As things in Washington, D.C., stand now, H.R. 7, the transportation bill that has had many wringing their hands over the past few weeks, is unlikely to become law without some serious work. Still, New York representatives from both sides of the political aisle are concerned that the city will lose a major source of transit funding (and money that goes toward job creation in the area). They and leading transit officials have been speaking out against the bill.
Yesterday, in a conference call with numerous transit agency heads, MTA CEO and Chairman Joe Lhota explained how New York City benefits from the current funding scheme. “That billion dollars in funding is used to buy rail stock and switching and signaling equipment, critical to maintaining our system in a state of good repair,” he said.
Under the new bill, a dedicated funding stream for transit projects would dry up, and the money allocated for various grants for transit projects would be thrown into a common pot. Every project would compete for scarce funds, and transit and pedestrian-improvement projects would be a complete disadvantage to road building. But that’s the problem only on the top level. Below the surface the bill is rife with inefficient practices.
Take, for instance, Section 5310 of the new bill. This section concerns the bus and bus facilities formula grant. According to some commentators, approximately $900 million would be available for transit agencies under this section, but there’s a giant caveat. Section 5310(c)(1) discusses eligibility and defines it as such:
RECIPIENTS- Eligible recipients under this section are providers of public transportation in urbanized areas that operate fixed route bus services and that do not operate heavy rail, commuter rail, or light rail services.
In simple English, the only agencies eligible for funding under this section — the only folks who could claim a piece of a lofty $900 million pie — are those who operate bus systems only and also do not operate any rail service. That will lead to two consequences: Either any major transit agency — the MTA, the WMATA, the MBTA, etc. — would all be eliminated or they would have to spin off their bus operations into brand new agencies thus creating another layer of transit bureaucracy.
Transportation for America is highly critical of this section of the bill. This section, they say, “needlessly diverts tax dollars to bureaucratic overhead that should be used to provide much-needed transit services to local communities.” Why have one transit agency without streamlined operations that wastes money on bureaucracy when you can have two?
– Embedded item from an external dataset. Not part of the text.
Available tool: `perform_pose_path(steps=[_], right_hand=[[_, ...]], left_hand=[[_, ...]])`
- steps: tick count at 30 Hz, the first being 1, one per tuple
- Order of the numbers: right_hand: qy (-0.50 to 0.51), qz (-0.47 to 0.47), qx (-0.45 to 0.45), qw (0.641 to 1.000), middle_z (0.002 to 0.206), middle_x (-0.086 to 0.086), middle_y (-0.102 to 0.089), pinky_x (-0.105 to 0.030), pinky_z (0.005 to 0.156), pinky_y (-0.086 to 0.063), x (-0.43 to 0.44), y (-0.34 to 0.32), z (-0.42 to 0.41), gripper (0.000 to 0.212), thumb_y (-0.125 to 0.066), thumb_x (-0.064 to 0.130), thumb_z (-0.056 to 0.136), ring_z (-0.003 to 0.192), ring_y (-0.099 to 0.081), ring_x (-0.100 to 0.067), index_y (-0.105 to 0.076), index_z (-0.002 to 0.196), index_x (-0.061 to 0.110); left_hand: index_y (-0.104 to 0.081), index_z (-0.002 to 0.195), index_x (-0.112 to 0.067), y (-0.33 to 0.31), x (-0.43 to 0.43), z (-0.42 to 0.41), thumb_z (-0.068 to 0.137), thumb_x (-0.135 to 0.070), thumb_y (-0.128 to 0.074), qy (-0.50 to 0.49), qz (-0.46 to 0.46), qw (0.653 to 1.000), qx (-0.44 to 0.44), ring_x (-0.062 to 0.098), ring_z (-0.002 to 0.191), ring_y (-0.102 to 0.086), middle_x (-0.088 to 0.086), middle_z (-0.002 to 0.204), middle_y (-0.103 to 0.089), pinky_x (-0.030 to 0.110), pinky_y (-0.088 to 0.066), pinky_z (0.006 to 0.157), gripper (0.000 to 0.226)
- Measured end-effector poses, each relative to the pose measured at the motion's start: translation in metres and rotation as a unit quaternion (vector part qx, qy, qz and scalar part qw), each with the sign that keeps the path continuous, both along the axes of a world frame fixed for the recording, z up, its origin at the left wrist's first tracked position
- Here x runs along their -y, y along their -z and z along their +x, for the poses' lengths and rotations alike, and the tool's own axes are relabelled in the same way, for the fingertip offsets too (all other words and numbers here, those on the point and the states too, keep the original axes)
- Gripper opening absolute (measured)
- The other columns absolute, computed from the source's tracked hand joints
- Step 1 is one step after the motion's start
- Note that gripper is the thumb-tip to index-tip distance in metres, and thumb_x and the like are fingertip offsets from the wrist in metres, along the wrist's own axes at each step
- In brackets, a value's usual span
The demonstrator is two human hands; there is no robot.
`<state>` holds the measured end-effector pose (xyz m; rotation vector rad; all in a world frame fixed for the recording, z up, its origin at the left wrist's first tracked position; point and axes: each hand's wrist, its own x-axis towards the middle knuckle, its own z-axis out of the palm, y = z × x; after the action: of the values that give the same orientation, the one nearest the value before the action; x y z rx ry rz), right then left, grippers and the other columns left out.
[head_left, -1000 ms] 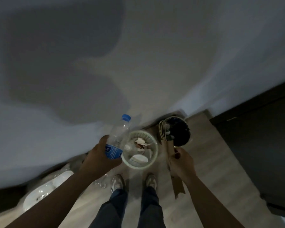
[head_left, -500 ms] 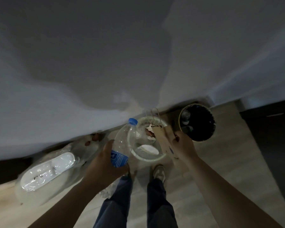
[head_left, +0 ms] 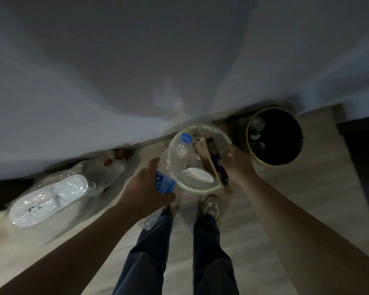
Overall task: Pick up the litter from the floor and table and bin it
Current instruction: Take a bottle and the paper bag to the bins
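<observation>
My left hand point(head_left: 144, 189) grips a clear plastic bottle point(head_left: 175, 158) with a blue cap and blue label, its top leaning over a pale round bin point(head_left: 200, 189) on the floor. Crumpled clear plastic point(head_left: 149, 219) hangs below that hand. My right hand point(head_left: 238, 161) holds a flat piece of brown cardboard point(head_left: 210, 165) with a dark side, its upper end inside the pale bin. Paper scraps and a white lid-like piece point(head_left: 198, 174) lie in that bin.
A dark round bin point(head_left: 274, 136) with a gold rim stands right of the pale one, bottles inside. White slippers in clear wrapping point(head_left: 49, 198) lie on the floor at left. The white wall runs behind. My feet stand just before the bins.
The view has swung so the bins sit further right. My right hand has carried the cardboard from beside the dark bin into the pale bin. The bottle has come over the pale bin's rim.
</observation>
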<state>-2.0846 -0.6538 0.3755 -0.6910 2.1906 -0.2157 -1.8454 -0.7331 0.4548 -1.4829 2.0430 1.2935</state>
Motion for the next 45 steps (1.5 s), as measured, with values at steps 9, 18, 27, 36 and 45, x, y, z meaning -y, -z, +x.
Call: perform_pose_path(steps=[9,18,27,36,45], right_hand=[[-0.006,0.003,0.012,1.000,0.129,-0.009,-0.060,-0.032,0.098,-0.044,-0.044,-0.016,-0.011,0.038,-0.058,0.019,0.090,0.121,-0.054,-0.025,-0.058,0.126,0.009],[0.061,0.007,0.023,0.998,0.116,-0.006,-0.067,-0.023,0.082,-0.043,-0.105,-0.028,-0.058,0.028,-0.061,0.015,0.088,0.110,-0.062,-0.020,-0.061,0.116,0.009],[0.134,0.030,0.028,0.990,0.113,-0.005,-0.066,-0.022,0.078,-0.038,-0.182,-0.020,-0.111,0.028,-0.059,0.017,0.087,0.106,-0.059,-0.021,-0.061,0.115,0.012],[0.206,0.009,0.052,0.977,0.104,-0.006,-0.066,-0.027,0.079,-0.048,-0.227,-0.012,-0.150,0.026,-0.061,0.015,0.089,0.093,-0.060,-0.018,-0.061,0.115,0.013],[0.232,-0.007,0.061,0.971,0.107,-0.005,-0.065,-0.026,0.082,-0.049,-0.239,-0.005,-0.168,0.028,-0.059,0.019,0.093,0.095,-0.059,-0.014,-0.059,0.120,0.013]], left_hand=[[-0.027,0.143,-0.023,-0.003,-0.005,-0.028,0.070,-0.030,-0.081,0.032,0.011,0.999,-0.023,0.015,0.097,-0.061,0.002,0.118,-0.057,0.035,-0.056,0.083,0.090],[-0.034,0.126,-0.018,0.009,-0.026,-0.093,0.068,-0.034,-0.083,0.033,0.017,0.999,-0.021,0.011,0.082,-0.061,-0.002,0.100,-0.057,0.024,-0.053,0.065,0.078],[-0.036,0.140,-0.016,0.044,-0.052,-0.206,0.075,-0.048,-0.074,0.127,0.008,0.992,0.007,0.027,0.110,-0.058,0.007,0.125,-0.058,0.041,-0.050,0.094,0.082],[-0.038,0.137,-0.012,0.085,-0.067,-0.340,0.070,-0.035,-0.082,0.218,0.028,0.975,0.011,0.028,0.114,-0.056,0.010,0.128,-0.055,0.032,-0.046,0.085,0.083],[-0.046,0.126,-0.011,0.085,-0.064,-0.401,0.071,-0.045,-0.075,0.346,-0.117,0.929,-0.064,0.030,0.111,-0.052,0.012,0.121,-0.052,0.036,-0.046,0.089,0.070]])
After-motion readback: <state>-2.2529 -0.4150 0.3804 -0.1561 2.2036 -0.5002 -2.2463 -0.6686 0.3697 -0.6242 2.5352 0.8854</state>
On a granular level, this is the kind of transit policy coming out of the House of Representatives right now. As three decades of dedicated transit funding sources are coming under attack, common-sense governmental operations are under the microscope too. The MTA has worked hard, with varying degrees of success, to tame a multi-agency bus system, and if H.R. 7 becomes law, the authority would either have to forfeit funds or discard its bus system entirely. Nothing about that sounds like sound policy to me.
As of now, the bill doesn’t have the votes to pass the House, but as Streetsblog noted yesterday, we’re not out of the woods yet. “I think that the drafters go back to the drawing board and they recognize that we have some issues that we can’t just overlook,” Michael Grimm, a House rep from Staten Island said. Hopefully, those drafters will listen to officials who are urging a better bill, but I’m not so optimistic.